それは水泳に限った話ではありませんが、水泳にお金をかけすぎると他の教科活動が貧困になってしまうこともあり得るので、全体を見なければいけません。
水泳の実技授業はあまりにもいろいろな面でコストがかかりすぎるのがネックだから、実技の廃止という判断が増えているのだろうと思います。
——水泳の実技授業を民間に委託する動きも見られます。水泳授業に関して官民を超えた対話が必要だとお考えでしょうか?
基本的には行政のやるべきことだと思います。教育学的な考え方ですが、教員免許を持たない人に授業を依頼するということ自体、そもそもできません。
中学校の場合だと特に、泳ぎの得意な数学の教員がいたとしても、体育の免許を持っていないので水泳の授業ができないわけです。ただ「泳ぎを教えるのが上手」というだけで教員の専門性を取って代われるのかというと、難しいです。

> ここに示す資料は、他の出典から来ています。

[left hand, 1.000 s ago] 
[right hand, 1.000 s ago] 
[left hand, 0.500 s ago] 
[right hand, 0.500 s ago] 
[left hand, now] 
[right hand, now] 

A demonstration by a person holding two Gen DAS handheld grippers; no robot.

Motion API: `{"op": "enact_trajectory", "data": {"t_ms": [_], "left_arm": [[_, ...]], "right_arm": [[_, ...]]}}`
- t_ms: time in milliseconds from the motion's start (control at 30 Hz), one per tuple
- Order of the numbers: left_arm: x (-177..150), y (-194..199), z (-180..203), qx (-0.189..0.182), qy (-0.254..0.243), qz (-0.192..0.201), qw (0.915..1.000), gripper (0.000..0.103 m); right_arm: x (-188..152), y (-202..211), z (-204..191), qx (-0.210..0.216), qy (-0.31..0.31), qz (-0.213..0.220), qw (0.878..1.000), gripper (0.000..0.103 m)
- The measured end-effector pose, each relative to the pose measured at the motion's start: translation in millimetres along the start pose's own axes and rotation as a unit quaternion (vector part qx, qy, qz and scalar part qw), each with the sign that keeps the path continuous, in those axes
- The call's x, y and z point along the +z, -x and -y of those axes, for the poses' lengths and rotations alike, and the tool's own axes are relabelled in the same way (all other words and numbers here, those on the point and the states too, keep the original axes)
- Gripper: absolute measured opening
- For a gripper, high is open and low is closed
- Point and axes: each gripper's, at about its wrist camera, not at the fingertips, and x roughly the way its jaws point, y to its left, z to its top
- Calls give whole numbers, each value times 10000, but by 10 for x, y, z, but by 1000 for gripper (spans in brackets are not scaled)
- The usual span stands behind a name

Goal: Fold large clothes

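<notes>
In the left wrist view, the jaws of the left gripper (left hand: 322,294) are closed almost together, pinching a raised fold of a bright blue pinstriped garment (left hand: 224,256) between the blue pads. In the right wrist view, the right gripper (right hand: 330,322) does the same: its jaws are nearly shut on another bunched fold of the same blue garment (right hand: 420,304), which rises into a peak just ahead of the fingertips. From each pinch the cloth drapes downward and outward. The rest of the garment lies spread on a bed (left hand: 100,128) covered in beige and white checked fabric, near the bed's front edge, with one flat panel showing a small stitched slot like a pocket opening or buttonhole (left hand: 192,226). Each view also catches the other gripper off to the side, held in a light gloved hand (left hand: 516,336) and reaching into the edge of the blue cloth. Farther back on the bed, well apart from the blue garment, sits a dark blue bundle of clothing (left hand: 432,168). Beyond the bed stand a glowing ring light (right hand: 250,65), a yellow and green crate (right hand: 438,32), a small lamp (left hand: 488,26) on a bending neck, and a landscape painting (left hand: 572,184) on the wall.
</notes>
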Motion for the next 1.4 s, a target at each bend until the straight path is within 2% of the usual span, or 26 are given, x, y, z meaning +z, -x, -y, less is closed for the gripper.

学校の教員は児童生徒の泳ぎの技能だけではなく、参加の態度や他の子との協調性など、さまざまな観点で成績評価しているわけです。
民間委託によって教員の負担は減るし、児童生徒のリスクは少し解消されるとは思います。でも民間に全部頼らなければいけないような水泳授業をそもそも維持する必要があるのかというと、それも少し疑問です。
水の事故の怖さを間接的な形で学べるようにしたり、泳ぐことの楽しさをせめて小学校の間には経験できるようにするなど、さまざまな工夫は必要ですが、今まで通りの規模で、すべての学校で同様のやり方で維持するのは無理だと、多くの関係者は思っているのではないでしょうか。